In one embodiment, a pulse waveform may combine two or more pulse waveforms. In one embodiment, a pulse waveform may comprise negative pulses followed by positive pulses, thus having a maximum amplitude and a minimum amplitude for the negative pulses and a maximum amplitude and a minimum amplitude for the positive pulses.

Whereas FIG. 6 shows certain current density values of the maximum and minimum pulse amplitudes and pulse time values, it should be understood that the values shown are given purely for illustrative purposes.
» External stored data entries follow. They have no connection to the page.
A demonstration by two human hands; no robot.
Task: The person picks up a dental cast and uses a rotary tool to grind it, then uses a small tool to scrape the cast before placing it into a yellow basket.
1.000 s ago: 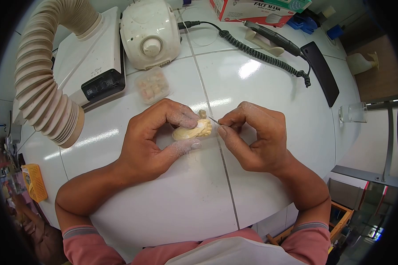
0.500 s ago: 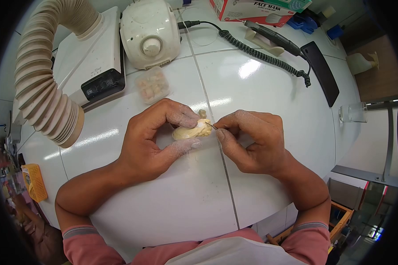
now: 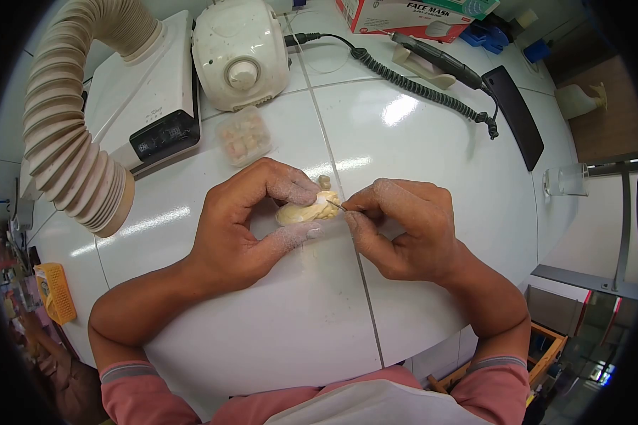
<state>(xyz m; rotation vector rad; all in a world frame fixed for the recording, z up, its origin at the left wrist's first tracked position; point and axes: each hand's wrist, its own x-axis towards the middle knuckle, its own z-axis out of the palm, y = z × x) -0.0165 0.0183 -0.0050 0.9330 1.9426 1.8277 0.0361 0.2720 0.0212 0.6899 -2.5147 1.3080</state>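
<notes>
Right hand [image 3: 411, 227], pinching a pick [image 3: 335, 205], edged onto the cast [image 3: 298, 212] pinched by left hand [image 3: 241, 227].

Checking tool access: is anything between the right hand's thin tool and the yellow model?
Nothing visible: the right hand holds the thin tool against the yellow model, pinched by the left hand.

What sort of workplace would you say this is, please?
Probably a dental laboratory bench: the left hand holds a yellowish plaster tooth model, a micromotor control box with its coiled-cord handpiece sits behind, and a ribbed dust-extraction hose lies at the left.
</notes>
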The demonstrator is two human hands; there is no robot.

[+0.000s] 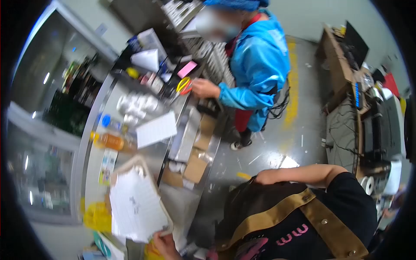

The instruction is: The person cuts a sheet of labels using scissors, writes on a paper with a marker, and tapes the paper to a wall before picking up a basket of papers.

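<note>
My left hand (165, 245) is at the lower corner of a shallow pale tray (168, 216), its fingers closed on the rim. White sheets (134, 208) with small dark marks lie in the tray. On the other side of my body, my right hand (267, 177) is closed at the edge of the dark apron (247, 206), which has tan straps. Beyond the tray, a sheet of lined paper (157, 129) lies on the metal table (97, 167), beside a bottle of amber liquid (108, 141) and clear plastic-wrapped white items (138, 105).
A co-worker in a blue smock (260, 60) holds yellow-and-orange scissors (184, 86) over the table's far end. Cardboard boxes (196, 168) sit on a lower shelf. A yellow bag (97, 216) is beside the tray. Cables and a printer (390, 125) stand at right.
</note>
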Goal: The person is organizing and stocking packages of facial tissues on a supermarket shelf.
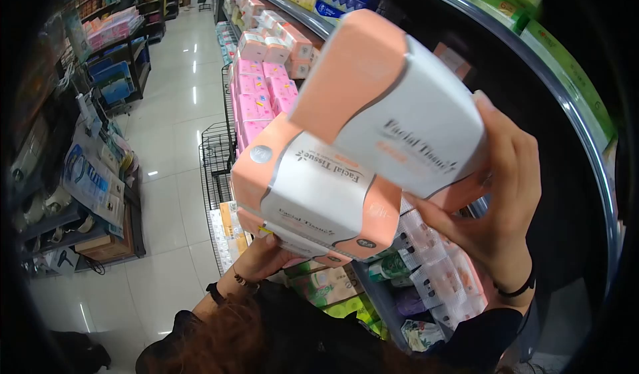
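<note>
My right hand (pixel 509 187) grips one orange and white facial tissue pack (pixel 399 101) at its right end, fingers and thumb wrapped round it. That pack is tilted and overlaps the top of another orange and white tissue pack (pixel 313 194) below it. Under the lower pack, part of a further matching pack (pixel 299 244) shows. My left hand (pixel 266 257) is closed on this lower stack from beneath, near its front left edge; most of its fingers are hidden under the packs.
Pink tissue packs (pixel 256 108) and more orange and white packs (pixel 286 41) line the shelf ahead. A black wire rack (pixel 216 168) stands beside the tiled aisle (pixel 163 128). Metal shelf edges (pixel 556 74) curve round the right. Wrapped goods (pixel 439 267) lie below my right hand.
</note>
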The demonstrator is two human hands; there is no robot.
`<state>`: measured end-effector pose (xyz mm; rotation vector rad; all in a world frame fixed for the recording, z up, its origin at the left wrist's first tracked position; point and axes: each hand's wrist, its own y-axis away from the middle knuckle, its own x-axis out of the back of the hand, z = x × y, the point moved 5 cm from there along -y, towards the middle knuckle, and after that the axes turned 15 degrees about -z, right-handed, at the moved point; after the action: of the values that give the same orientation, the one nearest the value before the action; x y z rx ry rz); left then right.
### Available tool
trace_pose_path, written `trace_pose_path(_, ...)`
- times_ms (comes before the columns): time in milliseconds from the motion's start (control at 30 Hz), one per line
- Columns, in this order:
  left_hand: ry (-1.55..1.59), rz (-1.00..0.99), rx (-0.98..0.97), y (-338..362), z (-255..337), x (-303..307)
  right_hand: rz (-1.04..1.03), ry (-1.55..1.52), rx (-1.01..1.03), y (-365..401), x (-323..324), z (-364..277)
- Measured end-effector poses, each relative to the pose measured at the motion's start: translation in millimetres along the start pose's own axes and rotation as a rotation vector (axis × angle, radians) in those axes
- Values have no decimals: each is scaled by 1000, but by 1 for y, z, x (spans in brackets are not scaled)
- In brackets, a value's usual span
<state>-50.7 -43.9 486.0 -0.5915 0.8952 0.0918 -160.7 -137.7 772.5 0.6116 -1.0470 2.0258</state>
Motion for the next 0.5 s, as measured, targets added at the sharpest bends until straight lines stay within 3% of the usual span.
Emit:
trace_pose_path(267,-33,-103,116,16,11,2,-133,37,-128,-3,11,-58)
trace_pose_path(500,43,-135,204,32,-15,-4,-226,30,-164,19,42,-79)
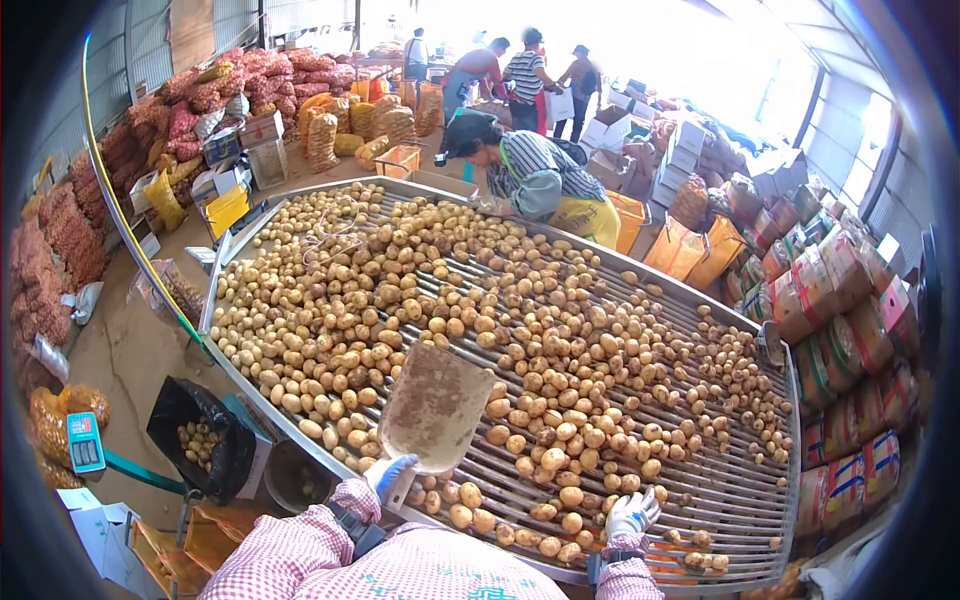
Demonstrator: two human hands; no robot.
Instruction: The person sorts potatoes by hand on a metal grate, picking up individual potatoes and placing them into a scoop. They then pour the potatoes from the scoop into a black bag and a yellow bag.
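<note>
Sacks: red mesh sacks point(60, 250) are piled along the far-left wall.
Scale: a small blue scale point(85, 440) is seen low down, near those sacks.
Bag: a black bag point(200, 440) is left open on the floor just beside the rack's left edge, with a few spuds inside.
Left hand: the left hand point(388, 473) is gloved, and its fingers are wrapped tight round the scoop's handle at the rack's near edge.
Scoop: the scoop point(435, 405) is held blade-up and tilted over the pile, dusty back turned to the camera (whether the blade touches anything can't be told).
Potatoes: the potatoes point(480, 300) are spread over most of the rack, packed thick at left and middle, thinned out toward the near right.
Co-worker: a person point(540, 180) in a striped top is bent over the far edge.
Right hand: the right hand point(632, 515) is gloved too, with fingers spread over the potatoes at the near edge and nothing gripped.
Rack: the rack point(730, 495) is made of slatted metal bars, laid bare at the near right.
Stack: boxes point(690, 140) and banded bags are stacked at the far right.
</note>
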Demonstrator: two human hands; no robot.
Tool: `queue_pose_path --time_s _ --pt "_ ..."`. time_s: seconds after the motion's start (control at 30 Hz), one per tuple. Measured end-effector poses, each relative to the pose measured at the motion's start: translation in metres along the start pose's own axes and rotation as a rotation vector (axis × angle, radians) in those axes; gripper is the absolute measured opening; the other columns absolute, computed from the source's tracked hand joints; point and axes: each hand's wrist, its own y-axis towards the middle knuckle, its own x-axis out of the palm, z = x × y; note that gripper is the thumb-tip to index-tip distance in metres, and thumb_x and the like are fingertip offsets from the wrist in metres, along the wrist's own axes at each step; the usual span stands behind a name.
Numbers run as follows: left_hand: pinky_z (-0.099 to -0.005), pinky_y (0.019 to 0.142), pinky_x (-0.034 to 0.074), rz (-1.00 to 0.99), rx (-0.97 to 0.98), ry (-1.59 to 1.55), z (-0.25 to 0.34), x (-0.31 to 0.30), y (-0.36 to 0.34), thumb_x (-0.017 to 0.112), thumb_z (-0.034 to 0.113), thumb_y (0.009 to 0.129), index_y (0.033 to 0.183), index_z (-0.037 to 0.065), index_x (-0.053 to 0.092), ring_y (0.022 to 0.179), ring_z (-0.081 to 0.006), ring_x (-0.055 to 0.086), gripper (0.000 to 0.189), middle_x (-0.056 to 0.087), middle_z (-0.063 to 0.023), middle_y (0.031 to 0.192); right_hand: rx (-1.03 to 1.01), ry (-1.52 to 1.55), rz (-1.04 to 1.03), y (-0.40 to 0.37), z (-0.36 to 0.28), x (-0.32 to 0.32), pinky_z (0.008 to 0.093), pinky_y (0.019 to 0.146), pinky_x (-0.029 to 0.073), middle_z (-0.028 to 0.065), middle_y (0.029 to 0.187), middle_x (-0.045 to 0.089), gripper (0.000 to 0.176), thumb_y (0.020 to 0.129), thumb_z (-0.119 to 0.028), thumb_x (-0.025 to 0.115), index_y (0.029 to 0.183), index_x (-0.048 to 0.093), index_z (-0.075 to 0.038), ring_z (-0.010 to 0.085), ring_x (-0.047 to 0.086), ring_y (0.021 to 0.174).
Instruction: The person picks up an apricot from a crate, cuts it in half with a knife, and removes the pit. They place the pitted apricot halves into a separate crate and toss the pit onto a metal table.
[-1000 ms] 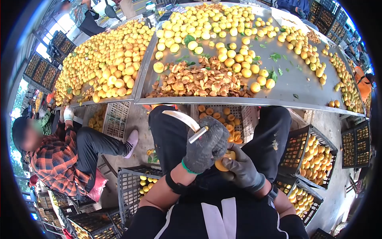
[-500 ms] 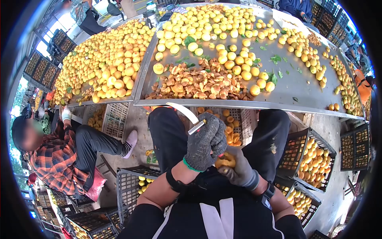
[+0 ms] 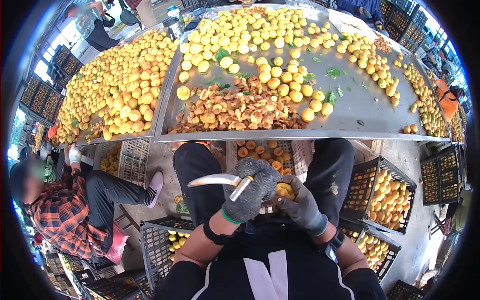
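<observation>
My left hand [image 3: 252, 187], in a dark knitted glove with a green cuff, is closed around a curved knife [image 3: 214, 180]. Its blade points to the left, away from the fruit. Close beside it, my right hand [image 3: 301, 206], in a grey glove, grips a yellow apricot [image 3: 285, 190] between thumb and fingers. The apricot's face looks cut, though the left fingers hide part of it. Both hands are over my lap, below the edge of the metal table [image 3: 240, 135]. Under them stands a crate with orange apricot halves [image 3: 264, 150].
A heap of brownish fruit pieces [image 3: 240, 107] lies near the table edge, with whole apricots [image 3: 245, 35] behind it. Black crates of fruit [image 3: 387, 200] stand at my right, another crate [image 3: 165, 245] at my left. A person in a plaid shirt [image 3: 67, 205] sits on the left.
The knife blade has swung from pointing up-left to pointing left, and my left hand has turned with it. The apricot in my right hand is tilted differently. The whole view has shifted slightly.
</observation>
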Motion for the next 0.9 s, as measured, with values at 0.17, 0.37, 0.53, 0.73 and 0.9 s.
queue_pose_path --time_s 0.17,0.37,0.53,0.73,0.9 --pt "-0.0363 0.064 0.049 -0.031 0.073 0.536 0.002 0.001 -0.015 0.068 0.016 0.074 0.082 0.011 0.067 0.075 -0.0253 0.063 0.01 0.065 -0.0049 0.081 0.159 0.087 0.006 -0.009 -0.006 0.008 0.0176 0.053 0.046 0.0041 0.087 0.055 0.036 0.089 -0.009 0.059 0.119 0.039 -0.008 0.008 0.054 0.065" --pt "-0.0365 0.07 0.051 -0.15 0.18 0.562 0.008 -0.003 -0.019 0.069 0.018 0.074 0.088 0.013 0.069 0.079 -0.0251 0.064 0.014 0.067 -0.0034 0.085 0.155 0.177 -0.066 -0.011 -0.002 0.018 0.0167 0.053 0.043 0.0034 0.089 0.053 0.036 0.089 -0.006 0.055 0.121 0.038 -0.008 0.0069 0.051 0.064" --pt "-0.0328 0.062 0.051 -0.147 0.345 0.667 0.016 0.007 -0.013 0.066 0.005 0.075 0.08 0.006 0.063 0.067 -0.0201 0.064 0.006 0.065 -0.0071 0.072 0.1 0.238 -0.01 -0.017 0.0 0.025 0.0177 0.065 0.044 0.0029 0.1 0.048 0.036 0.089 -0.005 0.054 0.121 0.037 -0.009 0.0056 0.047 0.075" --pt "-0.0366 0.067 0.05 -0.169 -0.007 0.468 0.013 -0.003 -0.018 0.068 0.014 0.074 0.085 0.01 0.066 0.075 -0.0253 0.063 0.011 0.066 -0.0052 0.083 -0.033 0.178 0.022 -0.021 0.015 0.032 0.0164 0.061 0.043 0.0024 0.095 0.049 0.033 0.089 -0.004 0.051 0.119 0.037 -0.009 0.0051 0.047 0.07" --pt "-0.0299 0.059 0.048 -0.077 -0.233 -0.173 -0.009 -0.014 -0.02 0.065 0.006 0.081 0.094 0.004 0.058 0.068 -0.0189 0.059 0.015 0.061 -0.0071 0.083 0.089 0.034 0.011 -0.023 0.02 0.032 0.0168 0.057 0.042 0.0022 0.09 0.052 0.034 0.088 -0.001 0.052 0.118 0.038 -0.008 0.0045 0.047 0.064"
In one embodiment of the current waveform of FIG. 6, the current density is regulated as pulses and each pulse maximum is regulated at not more than 0.2 mA/cm²and the minimum amplitude is 0. In one embodiment of the current waveform of FIG. 6, the current density is regulated as pulses and each pulse maximum is regulated at or below 1 mA/cm²and the minimum amplitude is 0. In one embodiment of the current waveform of FIG. 6, the current density is regulated as pulses and each pulse maximum is regulated between 0.2 mA/cm²and 1 mA/cm²and the minimum amplitude is 0. In one embodiment of the current waveform of FIG. 6, the current density is regulated as pulses and each pulse maximum is regulated at or below 0.2 mA/cm²and the minimum amplitude is 0. In one embodiment of the current waveform of FIG. 6, the current density is regulated as pulses and each pulse maximum is regulated at 0.01, 0.05, 0.1, 0.15, 0.2, 0.25, 0.3, 0.35, 0.4, 0.45, 0.5 . . . mA/cm²or in the range between any two values serving as limit points.

In one embodiment, the pulse has a positive constant slope (different from the vertical) up to the maximum amplitude, followed by a time at the constant maximum amplitude, followed by a negative constant slope (different from the vertical) down to 0, followed by a time at 0. In one embodiment, the minimum may be other than 0. In one embodiment, the slope may be other than constant, for example exponential. In one embodiment of the current waveform of FIG. 6, the pulses are not triangular. In one embodiment of FIG. 6, the pulses are a square wave, the maximum and minimum amplitudes having the same duration. In one embodiment of the current waveform of FIG. 6, the pulses are a non-square wave. Certain embodiments of non-square waves comprise sinusoidal, sawtooth and triangular pulse waves, rectangular pulses, with exponential decrease and the like or corresponding combinations.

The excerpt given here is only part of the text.